Thermal radiation effect on Non-Newtonian Casson fluid through a porous material over a magnetic field with buoyancy

Abstract

The magnetohydrodynamic (MHD) chemically reactive of Casson non-Newtonian nanofluid flow on a two-dimensional incompressible steady from stretched sheet in a porous quiescent medium with buoyancy effect is investigated numerically. Additional effects included in the originality of the model are the applied magnetic field and solar radiation effect. The Chebyshev collocation method (CCM) was used to solve the ordinary differential equations (ODEs) with MATHEMATICA 11.3 software.

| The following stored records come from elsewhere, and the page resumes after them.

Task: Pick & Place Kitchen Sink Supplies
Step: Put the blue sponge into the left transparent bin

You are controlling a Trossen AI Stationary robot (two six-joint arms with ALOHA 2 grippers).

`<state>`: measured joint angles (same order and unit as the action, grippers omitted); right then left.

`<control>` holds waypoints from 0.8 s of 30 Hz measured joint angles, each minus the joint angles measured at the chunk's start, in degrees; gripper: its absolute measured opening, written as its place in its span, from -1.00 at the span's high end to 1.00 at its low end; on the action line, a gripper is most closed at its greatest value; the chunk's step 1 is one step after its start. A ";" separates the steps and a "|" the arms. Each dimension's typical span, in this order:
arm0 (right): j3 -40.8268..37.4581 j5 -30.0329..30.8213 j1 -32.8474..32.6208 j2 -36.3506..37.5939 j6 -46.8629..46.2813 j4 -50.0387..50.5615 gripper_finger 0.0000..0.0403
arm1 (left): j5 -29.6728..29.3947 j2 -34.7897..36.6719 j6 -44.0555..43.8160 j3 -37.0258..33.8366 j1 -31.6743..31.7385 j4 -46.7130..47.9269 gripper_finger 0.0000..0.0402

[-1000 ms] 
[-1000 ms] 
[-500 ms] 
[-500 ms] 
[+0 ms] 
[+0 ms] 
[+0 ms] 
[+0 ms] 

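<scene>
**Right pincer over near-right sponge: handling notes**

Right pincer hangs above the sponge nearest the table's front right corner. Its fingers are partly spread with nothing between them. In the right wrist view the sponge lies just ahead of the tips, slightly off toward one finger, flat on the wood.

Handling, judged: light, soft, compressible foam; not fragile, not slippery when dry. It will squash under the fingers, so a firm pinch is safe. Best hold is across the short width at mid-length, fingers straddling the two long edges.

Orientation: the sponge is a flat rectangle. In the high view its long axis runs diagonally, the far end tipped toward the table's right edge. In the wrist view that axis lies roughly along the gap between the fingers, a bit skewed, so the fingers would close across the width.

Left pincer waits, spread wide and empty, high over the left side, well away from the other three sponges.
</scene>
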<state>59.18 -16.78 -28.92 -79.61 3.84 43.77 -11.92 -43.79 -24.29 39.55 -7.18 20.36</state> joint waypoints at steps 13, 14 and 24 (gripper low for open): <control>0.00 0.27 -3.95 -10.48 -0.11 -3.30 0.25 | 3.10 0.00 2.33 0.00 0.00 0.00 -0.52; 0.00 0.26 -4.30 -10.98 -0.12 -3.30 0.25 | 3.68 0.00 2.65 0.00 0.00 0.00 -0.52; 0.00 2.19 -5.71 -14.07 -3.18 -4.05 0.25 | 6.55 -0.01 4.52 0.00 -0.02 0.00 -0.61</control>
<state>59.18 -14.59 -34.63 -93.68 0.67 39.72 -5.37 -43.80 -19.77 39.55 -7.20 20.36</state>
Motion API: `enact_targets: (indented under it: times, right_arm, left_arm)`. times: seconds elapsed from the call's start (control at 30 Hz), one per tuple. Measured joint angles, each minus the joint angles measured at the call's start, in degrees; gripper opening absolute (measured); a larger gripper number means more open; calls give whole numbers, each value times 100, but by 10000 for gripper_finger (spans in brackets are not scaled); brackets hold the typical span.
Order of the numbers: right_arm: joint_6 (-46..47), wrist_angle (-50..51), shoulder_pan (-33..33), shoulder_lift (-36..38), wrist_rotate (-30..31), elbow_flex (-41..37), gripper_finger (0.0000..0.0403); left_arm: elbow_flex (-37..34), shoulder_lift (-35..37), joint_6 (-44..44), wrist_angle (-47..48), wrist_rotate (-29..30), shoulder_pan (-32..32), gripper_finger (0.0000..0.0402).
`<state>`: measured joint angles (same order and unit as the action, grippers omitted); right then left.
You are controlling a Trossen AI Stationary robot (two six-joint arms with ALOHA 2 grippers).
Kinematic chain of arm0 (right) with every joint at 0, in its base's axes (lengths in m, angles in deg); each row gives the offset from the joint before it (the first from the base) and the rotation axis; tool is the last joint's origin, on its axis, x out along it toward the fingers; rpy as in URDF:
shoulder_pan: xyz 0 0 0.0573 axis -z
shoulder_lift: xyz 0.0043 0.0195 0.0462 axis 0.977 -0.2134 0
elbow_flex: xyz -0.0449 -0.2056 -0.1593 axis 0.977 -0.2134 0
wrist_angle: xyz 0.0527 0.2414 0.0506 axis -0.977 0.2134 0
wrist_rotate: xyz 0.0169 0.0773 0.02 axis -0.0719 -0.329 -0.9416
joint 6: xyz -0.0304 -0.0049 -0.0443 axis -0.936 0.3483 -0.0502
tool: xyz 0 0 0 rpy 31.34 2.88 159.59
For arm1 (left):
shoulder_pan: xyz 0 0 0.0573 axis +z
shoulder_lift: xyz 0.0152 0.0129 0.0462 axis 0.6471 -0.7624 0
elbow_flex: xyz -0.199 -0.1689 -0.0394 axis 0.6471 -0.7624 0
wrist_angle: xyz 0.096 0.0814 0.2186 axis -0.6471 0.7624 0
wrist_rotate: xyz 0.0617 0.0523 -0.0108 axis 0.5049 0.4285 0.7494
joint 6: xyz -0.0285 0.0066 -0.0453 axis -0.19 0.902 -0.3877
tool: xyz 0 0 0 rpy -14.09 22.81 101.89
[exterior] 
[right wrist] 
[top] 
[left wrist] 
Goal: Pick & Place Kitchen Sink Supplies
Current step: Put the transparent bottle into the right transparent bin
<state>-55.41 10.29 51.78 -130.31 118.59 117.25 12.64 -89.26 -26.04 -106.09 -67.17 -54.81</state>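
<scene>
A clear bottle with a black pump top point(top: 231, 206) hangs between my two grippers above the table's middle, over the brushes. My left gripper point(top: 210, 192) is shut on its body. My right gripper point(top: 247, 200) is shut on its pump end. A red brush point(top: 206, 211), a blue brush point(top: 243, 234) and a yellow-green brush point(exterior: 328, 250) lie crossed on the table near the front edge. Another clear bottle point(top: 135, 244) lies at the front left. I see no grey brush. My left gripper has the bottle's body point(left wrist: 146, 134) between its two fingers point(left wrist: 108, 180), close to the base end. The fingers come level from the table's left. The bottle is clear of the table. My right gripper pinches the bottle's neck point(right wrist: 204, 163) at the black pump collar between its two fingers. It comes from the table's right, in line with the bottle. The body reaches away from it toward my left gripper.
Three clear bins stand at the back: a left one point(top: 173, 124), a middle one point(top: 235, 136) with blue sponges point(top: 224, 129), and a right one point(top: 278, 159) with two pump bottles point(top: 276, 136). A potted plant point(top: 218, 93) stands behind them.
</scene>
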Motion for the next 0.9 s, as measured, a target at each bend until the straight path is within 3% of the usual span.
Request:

The present tables and graphs show the performance of fluid physical quantities, momentum flow, energy distribution, nanoparticle concentration, and velocity for various values of applicable dimensionless numbers. The numerical outcomes demonstrate the effect of different physical parameters of the fluid, and it was observed that the velocity profile increased as the thermal and mass Grashof number increased due to an increase in buoyant force caused by heat transferred from the vertical plate to the fluid but decreased as the Casson parameter increased due to a decrease in its yield stress, porosity, and magnetic parameter. Also Analyses reveal that the thermal profile reduce with an increase in variable thermal conductivity parameter. This study will be of considerable economic value to marine engineers, mechanical engineers, physicists, chemical engineers, and others since its application will help them improve their operations.